* What the task requires *
Only one span of the listing below is wanted: the lines from the one with "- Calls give" through the one with "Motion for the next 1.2", reproduced exactly, both ends kept.

* Raw data *

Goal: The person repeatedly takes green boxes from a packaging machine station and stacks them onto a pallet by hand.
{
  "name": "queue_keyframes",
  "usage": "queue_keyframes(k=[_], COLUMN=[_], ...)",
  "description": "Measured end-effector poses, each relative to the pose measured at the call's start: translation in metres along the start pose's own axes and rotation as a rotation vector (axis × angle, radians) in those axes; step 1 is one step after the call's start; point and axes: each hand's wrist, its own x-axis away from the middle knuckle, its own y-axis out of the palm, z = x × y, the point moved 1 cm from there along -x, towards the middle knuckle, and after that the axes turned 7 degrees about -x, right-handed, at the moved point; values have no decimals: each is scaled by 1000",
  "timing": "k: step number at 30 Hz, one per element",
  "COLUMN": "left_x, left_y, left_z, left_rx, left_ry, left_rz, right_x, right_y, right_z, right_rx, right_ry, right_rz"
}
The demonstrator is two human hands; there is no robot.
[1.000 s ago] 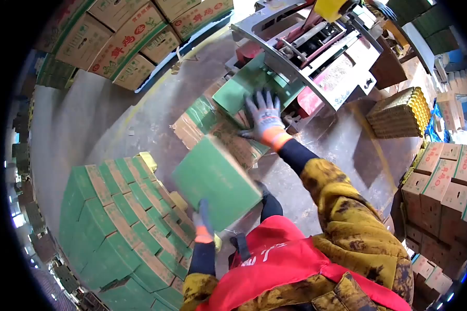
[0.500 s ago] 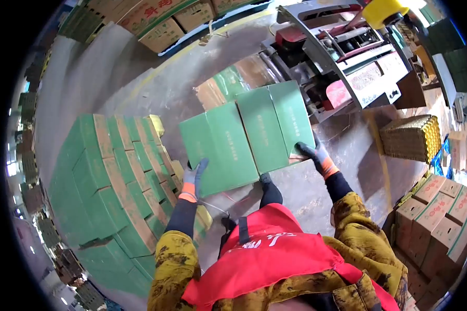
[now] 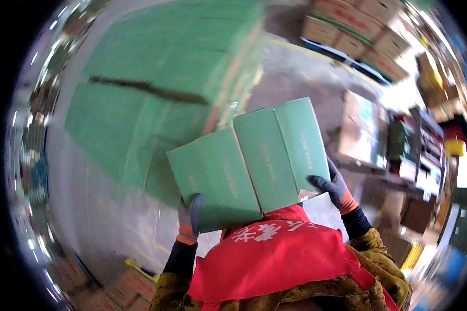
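Observation:
Two green cardboard boxes (image 3: pixel 251 160), pressed side by side with a seam between them, are held up in front of the red apron (image 3: pixel 275 254). My left hand (image 3: pixel 190 212), in a grey glove with an orange cuff, grips the left end, its thumb on the top face. At the right end, my right hand (image 3: pixel 333 184), gloved the same way, has its thumb on top; its other fingers are partly hidden. The undersides of the boxes are out of sight. Just beyond them stands a large stack of green boxes (image 3: pixel 176 57), blurred by motion.
Brown cartons (image 3: pixel 342 28) are piled on a blue pallet at the upper right. A machine (image 3: pixel 423 150) stands at the right, beside a low stack with a green stripe (image 3: pixel 363 129). More cartons (image 3: pixel 124 290) lie at the lower left. Grey floor (image 3: pixel 104 217) shows on the left.
My view has turned left, so the machine has shifted to the right edge and the green stack now lies ahead. Both hands still hold the boxes, now closer to my body.

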Motion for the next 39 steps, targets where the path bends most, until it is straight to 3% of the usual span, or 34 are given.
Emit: queue_keyframes(k=[3,5,7,11,13,15,17,19,20,22,24,25,26,27,29,31,32,33,35,37,39], left_x=[40,51,48,-6,-41,-60,-68,-65,-64,-61,-48,-45,-29,-18,-24,-37,-54,-56,-108,-141,-162], left_y=[-89,-129,-151,-164,-159,-149,-140,-138,-140,-154,-165,-159,-119,-75,-10,95,143,205,296,407,510], left_z=[14,-1,-5,-36,-50,-40,-45,-45,-46,-62,-86,-79,-10,48,55,74,68,72,-15,-23,-27], left_rx=[172,241,317,448,551,625,591,579,526,374,258,154,-177,-147,-263,-152,-370,-339,248,230,57], left_ry=[-139,-90,-97,-20,44,-32,-67,-111,-98,-82,92,109,163,271,459,520,690,520,106,-176,-371], left_rz=[242,326,410,472,476,503,530,450,425,373,481,751,907,853,518,1,-213,-309,-540,-628,-657], right_x=[-54,-94,-133,-219,-255,-323,-339,-341,-336,-296,-246,-223,-202,-181,-140,-94,-66,-42,2,41,57], right_y=[106,167,210,268,294,290,295,291,288,286,263,237,203,162,64,-44,-90,-136,-231,-301,-369], right_z=[11,20,19,19,27,50,38,43,51,37,25,20,19,18,38,61,67,71,93,89,75], right_rx=[110,307,352,511,562,917,1077,1098,1124,1129,1047,1004,921,839,761,539,324,94,-185,-324,-478], right_ry=[38,-59,48,93,-143,-247,-17,-216,-386,-513,-689,-739,-644,-551,-352,-168,-78,2,-29,-63,-173], right_rz=[-283,-438,-576,-638,-674,-678,-731,-662,-467,-324,-240,-211,-191,-164,6,249,418,575,865,1077,1152])
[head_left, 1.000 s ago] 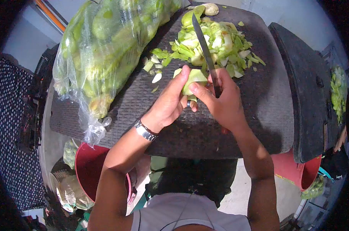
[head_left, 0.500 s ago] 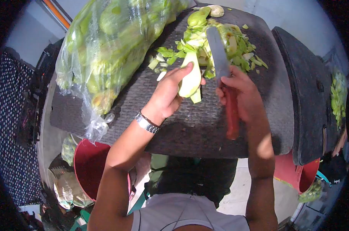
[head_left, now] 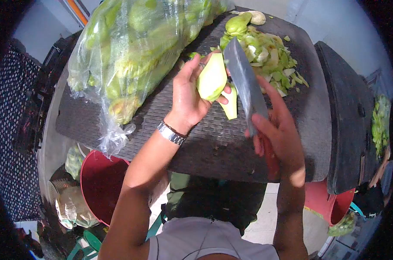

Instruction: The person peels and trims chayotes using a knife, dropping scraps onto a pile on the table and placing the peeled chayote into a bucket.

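Note:
In my left hand lies a peeled, pale green, pear-shaped fruit that looks like a chayote. Its narrow end points away from me and my fingers curl round its underside. A pale green strip shows just below my fingertips; I cannot tell whether it touches the hand. My right hand is closed on a knife, its wide grey blade tilted up and left, close beside the fruit. The red knife handle is mostly hidden by the hand. Beyond the blade is a pile of green peelings.
A clear plastic bag full of green fruit covers the left of the dark woven table. An unpeeled green fruit and a pale one lie at the back. Red buckets stand below on both sides.
The knife has swung down and toward me, its blade now turned more broadside. My left hand has rolled palm up, turning the fruit. The view has shifted slightly.

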Available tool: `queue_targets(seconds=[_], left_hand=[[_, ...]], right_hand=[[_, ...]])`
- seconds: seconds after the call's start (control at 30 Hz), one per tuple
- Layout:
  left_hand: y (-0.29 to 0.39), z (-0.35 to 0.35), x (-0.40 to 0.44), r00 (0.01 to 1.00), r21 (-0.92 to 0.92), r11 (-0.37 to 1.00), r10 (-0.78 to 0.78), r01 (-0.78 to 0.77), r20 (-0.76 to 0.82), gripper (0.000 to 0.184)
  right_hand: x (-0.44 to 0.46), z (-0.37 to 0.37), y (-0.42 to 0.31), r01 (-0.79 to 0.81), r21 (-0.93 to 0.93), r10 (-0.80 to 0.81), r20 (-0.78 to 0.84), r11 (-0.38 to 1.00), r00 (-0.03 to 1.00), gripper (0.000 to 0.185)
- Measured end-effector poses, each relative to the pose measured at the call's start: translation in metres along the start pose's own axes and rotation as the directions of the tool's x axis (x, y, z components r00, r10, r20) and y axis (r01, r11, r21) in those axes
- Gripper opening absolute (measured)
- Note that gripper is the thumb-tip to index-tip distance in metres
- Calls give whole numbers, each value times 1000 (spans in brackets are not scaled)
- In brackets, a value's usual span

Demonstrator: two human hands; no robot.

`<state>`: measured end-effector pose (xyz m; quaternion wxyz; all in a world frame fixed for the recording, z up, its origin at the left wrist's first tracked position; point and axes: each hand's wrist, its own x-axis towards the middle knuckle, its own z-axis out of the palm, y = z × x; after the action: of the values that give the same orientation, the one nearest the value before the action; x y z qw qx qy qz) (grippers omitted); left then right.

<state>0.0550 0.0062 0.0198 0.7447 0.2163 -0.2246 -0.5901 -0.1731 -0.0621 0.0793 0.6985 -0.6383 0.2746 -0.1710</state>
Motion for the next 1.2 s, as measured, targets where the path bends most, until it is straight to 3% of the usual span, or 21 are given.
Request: queue_targets(seconds=[0.03,0.07,0.17,0.3,0.33,0.43,0.53,0.63,0.73,0.87,0.97,1.13,1.2], left_hand=[[3,5,-2,999,-34,999,10,-9,30,60],[0,15,-4,994,-84,995,45,-53,-100,56],[-1,20,-2,990,-273,959,38,-74,-134,53],[-6,0,-3,1000,-219,975,20,-22,-10,40],[-8,0,-1,995,-233,972,6,-28,-97,29],[-18,14,2,935,-235,967,8,-97,-354,22],[-27,22,0,908,-238,966,-11,-98,-418,25],[-36,-2,3,913,-255,959,9,-123,-408,30],[-41,-17,0,946,-330,933,29,-141,-322,36],[-40,-21,-3,901,-236,952,81,-198,-426,42],[-35,-12,-6,880,-183,955,129,-235,-458,33],[-36,-12,-10,918,-214,968,37,-132,-396,35],[-36,-14,-9,928,-211,970,38,-123,-369,35]], right_hand=[[-11,4,0,-27,-14,27,2,1000,1000,77],[-21,10,0,-61,11,61,-10,998,998,78],[-45,20,4,-118,51,121,-63,992,991,79],[-63,21,32,-62,-64,49,-190,996,981,71],[-65,20,40,-49,-112,23,-225,992,974,69],[-57,16,53,229,-625,-389,-130,746,912,61],[-41,24,37,295,-861,-599,-14,414,800,54],[-32,44,25,140,-896,-480,-90,422,872,55],[-15,53,40,130,-903,-508,-107,409,854,69],[8,56,54,253,-880,-565,-21,401,825,82],[15,55,55,327,-839,-584,13,435,811,84],[24,54,57,344,-783,-516,34,519,856,101],[22,57,51,356,-760,-505,42,544,862,96]])
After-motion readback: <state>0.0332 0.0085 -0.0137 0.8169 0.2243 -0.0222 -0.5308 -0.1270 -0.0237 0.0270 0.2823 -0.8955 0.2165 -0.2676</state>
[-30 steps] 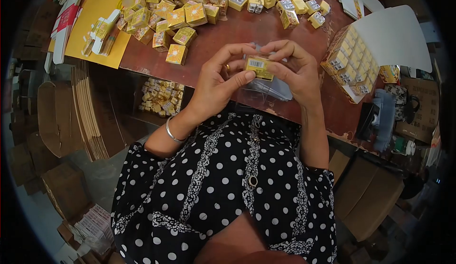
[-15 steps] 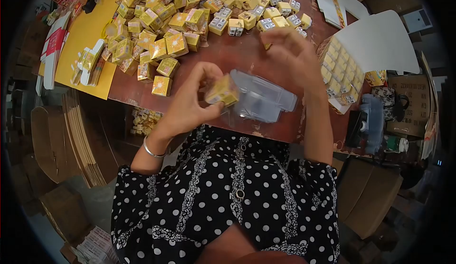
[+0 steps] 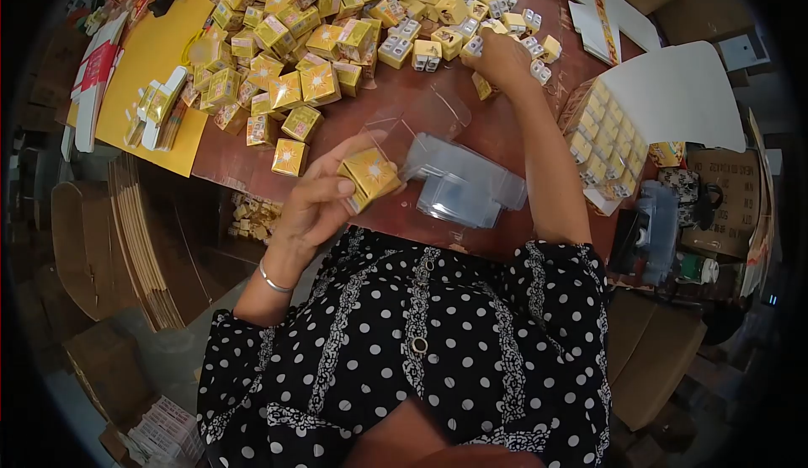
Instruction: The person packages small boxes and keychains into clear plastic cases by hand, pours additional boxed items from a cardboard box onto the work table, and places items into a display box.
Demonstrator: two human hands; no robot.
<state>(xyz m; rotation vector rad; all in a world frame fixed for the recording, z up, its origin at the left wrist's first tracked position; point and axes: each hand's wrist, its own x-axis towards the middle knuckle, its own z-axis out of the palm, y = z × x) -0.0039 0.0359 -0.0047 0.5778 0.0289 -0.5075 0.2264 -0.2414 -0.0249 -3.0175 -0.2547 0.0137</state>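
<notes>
My left hand [image 3: 316,194] is closed round a small yellow box [image 3: 370,175] with an orange star pattern. A clear plastic sleeve [image 3: 438,113] sticks out beyond the box, and whether my fingers hold it too is unclear. Over at the pile of yellow-and-white blocks [image 3: 427,54], my right hand [image 3: 503,60] reaches down among the pieces; its fingertips are partly hidden, and a yellow piece [image 3: 483,87] lies just below them. Flat clear plastic packs [image 3: 463,183] lie on the table in front of my body. Yellow boxes [image 3: 320,83] are heaped to the left of the blocks.
A tray packed with yellow blocks [image 3: 604,135] stands at the right, beside a white board [image 3: 686,93]. Flat white cartons [image 3: 160,110] lie on a yellow sheet [image 3: 126,55] at the left. More plastic packs [image 3: 656,232] sit by the right edge, cardboard boxes [image 3: 656,350] below.
Both hands were together at a small box with a barcode; they have parted. My left hand has moved left with a box, its star face now showing. My right hand has gone forward to the blocks.
</notes>
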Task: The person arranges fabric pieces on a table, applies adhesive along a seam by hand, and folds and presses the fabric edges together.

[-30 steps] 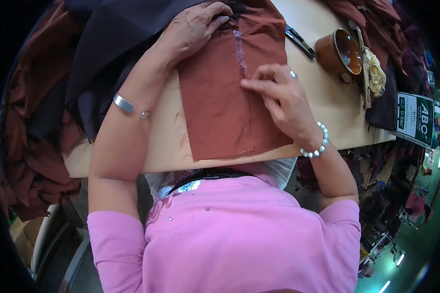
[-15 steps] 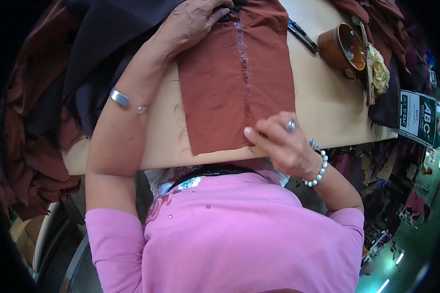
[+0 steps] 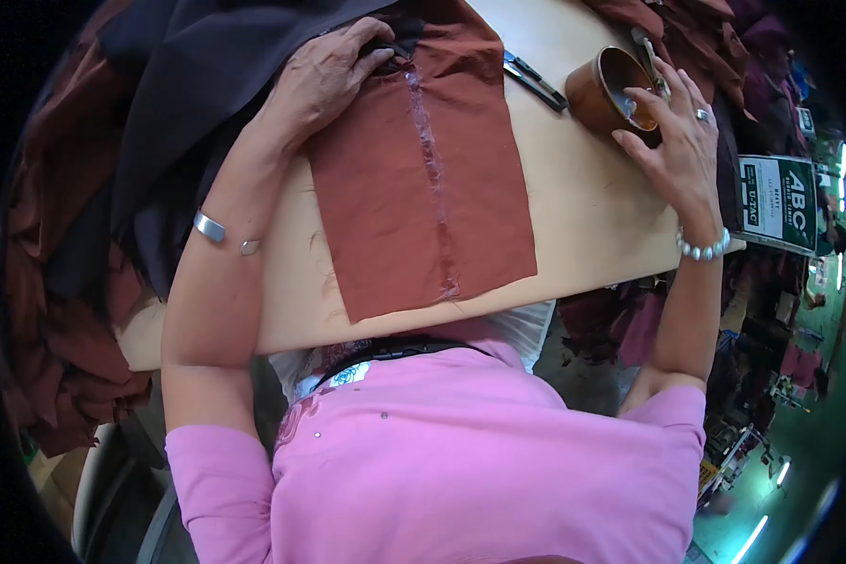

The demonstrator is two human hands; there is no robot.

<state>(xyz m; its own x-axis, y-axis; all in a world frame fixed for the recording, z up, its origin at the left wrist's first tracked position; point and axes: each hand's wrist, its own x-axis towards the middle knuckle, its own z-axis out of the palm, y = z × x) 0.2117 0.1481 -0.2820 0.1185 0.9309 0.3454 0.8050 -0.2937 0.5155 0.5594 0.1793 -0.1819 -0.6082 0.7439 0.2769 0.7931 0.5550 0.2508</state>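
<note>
A reddish-brown cloth panel (image 3: pixel 376 188) lies flat on the table, with a shiny whitish strip of glue-like stuff running down its length. My left hand (image 3: pixel 324 80) rests at the panel's top left corner, its curled fingers closed on a bunched dark cloth (image 3: pixel 404 38). At the right, my right hand (image 3: pixel 677 141) is over the rim of a brown mug (image 3: pixel 597 99), fingers apart and bent, thumb near the mug's side. A thin stick (image 3: pixel 645 47) stands behind these fingers; its lower part is hidden by the hand.
A black box cutter (image 3: pixel 536 83) lies between panel and mug. Large dark cloth (image 3: pixel 216 85) and brown pieces (image 3: pixel 75 207) pile up at the left. A green and white can (image 3: pixel 777 202) stands past the right end of the pale table (image 3: pixel 592 207).
My right hand has left the lower end of the glued strip and moved up and right to the mug, its fingers opening. My left hand stays on the cloth.
</note>
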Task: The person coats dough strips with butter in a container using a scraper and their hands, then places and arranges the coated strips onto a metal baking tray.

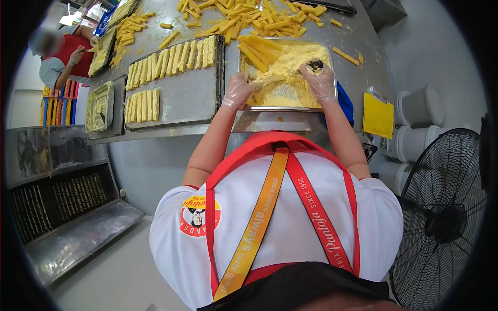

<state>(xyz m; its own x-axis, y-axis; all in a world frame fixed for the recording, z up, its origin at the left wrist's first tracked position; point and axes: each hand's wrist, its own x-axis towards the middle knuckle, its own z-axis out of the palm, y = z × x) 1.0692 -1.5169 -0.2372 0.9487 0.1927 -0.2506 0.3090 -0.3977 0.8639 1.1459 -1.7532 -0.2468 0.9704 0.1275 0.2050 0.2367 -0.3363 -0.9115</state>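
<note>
A metal pan [332,56] in front of me holds pale yellow cream spread [306,54], partly scraped away so the metal bottom shows. Several plain yellow bread sticks [258,52] lie in its far left corner. My right hand [320,84], in a clear plastic glove, is closed around a black-handled tool [315,65] over the pan's right side; its working end is hidden. My left hand [238,90], gloved too, is closed at the pan's left rim. Whatever its fingers grip is hidden. To the left, a dark baking tray [181,98] carries two rows of coated sticks [171,59].
Loose bread sticks [259,18] are heaped at the table's far side. Another person [72,54] works at a tray on the far left. Nearby are a smaller pan [99,106], a yellow card [377,115], white buckets [420,106] and a large black fan [441,220].
</note>
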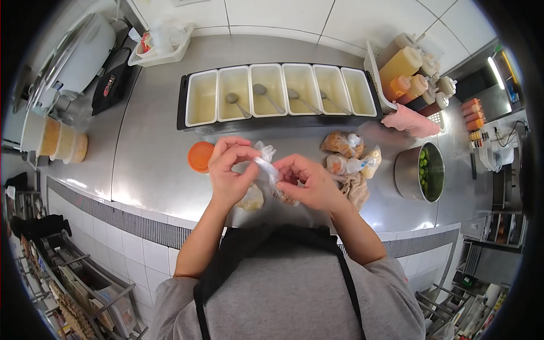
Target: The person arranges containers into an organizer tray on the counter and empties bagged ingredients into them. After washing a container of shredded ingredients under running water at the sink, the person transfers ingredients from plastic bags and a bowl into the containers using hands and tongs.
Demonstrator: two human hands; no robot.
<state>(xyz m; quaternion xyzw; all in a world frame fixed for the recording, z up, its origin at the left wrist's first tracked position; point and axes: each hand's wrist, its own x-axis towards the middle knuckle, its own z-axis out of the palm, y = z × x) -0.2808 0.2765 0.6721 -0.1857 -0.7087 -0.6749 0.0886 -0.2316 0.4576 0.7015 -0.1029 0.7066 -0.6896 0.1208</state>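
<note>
In front of my chest, a thin clear plastic bag (265, 164) is stretched between my hands, its neck twisted. My left hand (231, 170) pinches one side of the neck with thumb and fingers. On the other side, my right hand (309, 180) grips it with thumb and forefinger. The bag's filled lower part, with something brownish inside, hangs partly hidden by the right hand. Beside the left wrist lies a pale, knotted-looking bag (251, 198). An orange lid (200, 157) shows just left of that hand.
Behind my hands stands a black rack of white tubs (202, 99), several holding spoons. Filled bags (343, 144) and a tan cloth (355, 190) lie to the right, near a steel pot (403, 173) of green limes. Sauce bottles (401, 67) fill a basket beside a pink cloth (412, 120).
</note>
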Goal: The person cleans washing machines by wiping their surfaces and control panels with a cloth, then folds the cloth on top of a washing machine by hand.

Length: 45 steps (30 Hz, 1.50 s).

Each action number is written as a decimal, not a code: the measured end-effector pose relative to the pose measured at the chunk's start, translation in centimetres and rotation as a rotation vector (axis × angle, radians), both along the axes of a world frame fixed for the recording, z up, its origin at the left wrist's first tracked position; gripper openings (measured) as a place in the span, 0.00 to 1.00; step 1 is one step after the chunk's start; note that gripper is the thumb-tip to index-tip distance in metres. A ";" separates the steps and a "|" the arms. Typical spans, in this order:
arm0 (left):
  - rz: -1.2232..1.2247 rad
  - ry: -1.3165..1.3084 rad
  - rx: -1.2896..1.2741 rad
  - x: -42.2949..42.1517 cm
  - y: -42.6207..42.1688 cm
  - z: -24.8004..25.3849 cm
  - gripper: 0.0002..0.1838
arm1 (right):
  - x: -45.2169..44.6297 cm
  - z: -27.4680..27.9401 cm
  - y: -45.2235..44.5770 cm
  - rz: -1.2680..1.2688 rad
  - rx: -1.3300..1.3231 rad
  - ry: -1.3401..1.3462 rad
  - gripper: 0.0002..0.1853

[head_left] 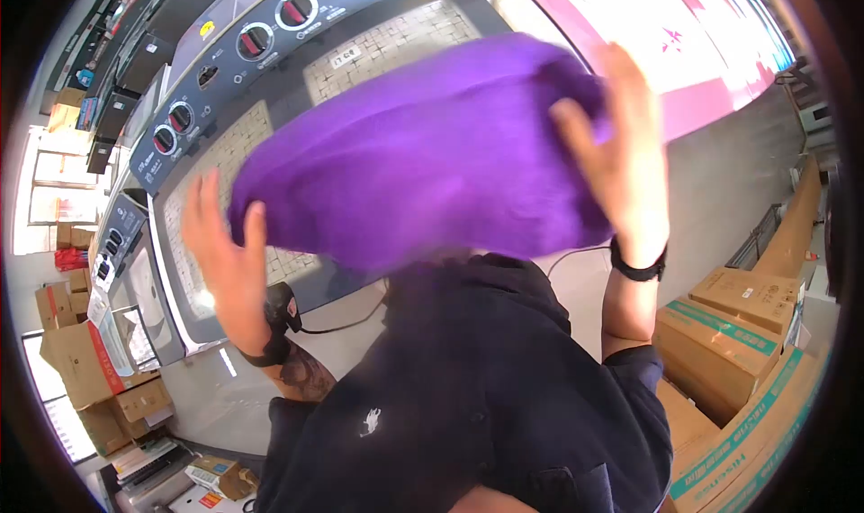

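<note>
A bunched purple cloth (423, 153), smeared by motion, spans the space between my two hands, above the near edge of a washing machine. My left hand (225, 256) is at its left end, with thumb and fingers stretched apart around the tip. At the right end is my right hand (625, 148), its thumb over the cloth's edge and its fingers extended. Both hands look open; whether the palms press on the cloth cannot be made out. Under the cloth lies the machine's dark lid (382, 54) with see-through panels.
The control panel (261, 40) with several knobs runs along the far side. A second machine (126, 270) stands at left. Cardboard boxes (720, 351) are stacked at right, more boxes (99, 369) at left. A pink surface (693, 108) lies at upper right, and a cable (346, 327) hangs near my left wrist.
</note>
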<state>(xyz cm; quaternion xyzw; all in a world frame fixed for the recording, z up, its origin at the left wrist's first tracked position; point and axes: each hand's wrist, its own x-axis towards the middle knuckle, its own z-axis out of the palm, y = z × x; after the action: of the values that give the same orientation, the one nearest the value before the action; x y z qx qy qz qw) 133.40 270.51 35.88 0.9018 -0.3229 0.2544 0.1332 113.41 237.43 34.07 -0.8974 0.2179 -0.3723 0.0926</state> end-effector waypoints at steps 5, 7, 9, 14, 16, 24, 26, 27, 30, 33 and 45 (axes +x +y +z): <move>-0.165 0.386 0.028 -3.9 -1.1 -3.9 0.29 | 2.3 -4.0 4.6 0.362 0.166 0.438 0.31; -0.112 0.474 0.154 -5.8 -1.9 -5.9 0.28 | 2.6 -7.2 6.0 0.358 0.082 0.494 0.29; -0.007 0.505 0.270 -6.7 -2.6 -8.1 0.27 | 2.6 -8.2 6.4 0.348 -0.005 0.508 0.28; -0.184 0.549 0.195 -8.4 -0.1 -6.1 0.21 | -0.5 -8.1 4.7 0.400 0.119 0.482 0.24; -0.266 0.782 -0.038 -7.6 1.3 -6.4 0.17 | -1.9 -9.8 3.1 0.380 0.284 0.340 0.24; -0.031 0.538 0.182 -7.4 -3.8 -7.7 0.28 | 2.9 -9.8 5.9 -0.013 -0.005 0.409 0.27; -0.035 0.595 0.231 -7.4 -2.0 -9.1 0.35 | 3.0 -9.7 7.1 0.129 0.006 0.408 0.27; -0.019 0.599 0.231 -7.4 -0.8 -9.1 0.35 | 2.8 -9.7 7.5 0.194 0.018 0.404 0.27; 0.107 0.610 0.213 -6.1 3.3 -9.5 0.37 | 1.9 -9.6 8.5 0.381 0.045 0.423 0.27; 0.178 0.602 0.229 -4.2 4.2 -9.6 0.38 | 2.4 -8.7 8.6 0.418 0.056 0.406 0.26; -0.052 0.601 0.331 -8.5 -5.4 -8.7 0.41 | 4.0 -9.1 7.2 0.420 0.126 0.207 0.21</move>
<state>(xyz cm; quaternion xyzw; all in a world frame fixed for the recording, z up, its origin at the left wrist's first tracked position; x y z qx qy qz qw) 124.88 265.06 27.17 0.9373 -0.3290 -0.0822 0.0807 117.43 244.63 24.94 -0.9488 0.0577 -0.2367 0.2008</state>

* Exercise output *
- Calls give whole numbers, each value times 1000 (spans in brackets are not scaled)
- In brackets, a value's usual span

Demonstrator: two human hands; no robot.

`<state>`: measured end-effector pose (xyz m; quaternion wxyz; all in a world frame fixed for the recording, z up, its origin at the left wrist's first tracked position; point and axes: each hand's wrist, its own x-axis towards the middle knuckle, its own z-axis out of the palm, y = z × x; after the action: of the values that give the same orientation, the one nearest the value before the action; x y z qw qx qy qz) (grippers omitted); left then right.

<state>0.0550 0.0062 0.0198 0.7447 0.2163 -0.2246 -0.5901 -0.1731 -0.0621 0.0793 0.6985 -0.6383 0.2746 -0.1710</state>
Motion for the next 1.2 s, as measured, targets where the path bends most, until it is straight to 3% of the usual span, or 21 are given.

No more output is needed.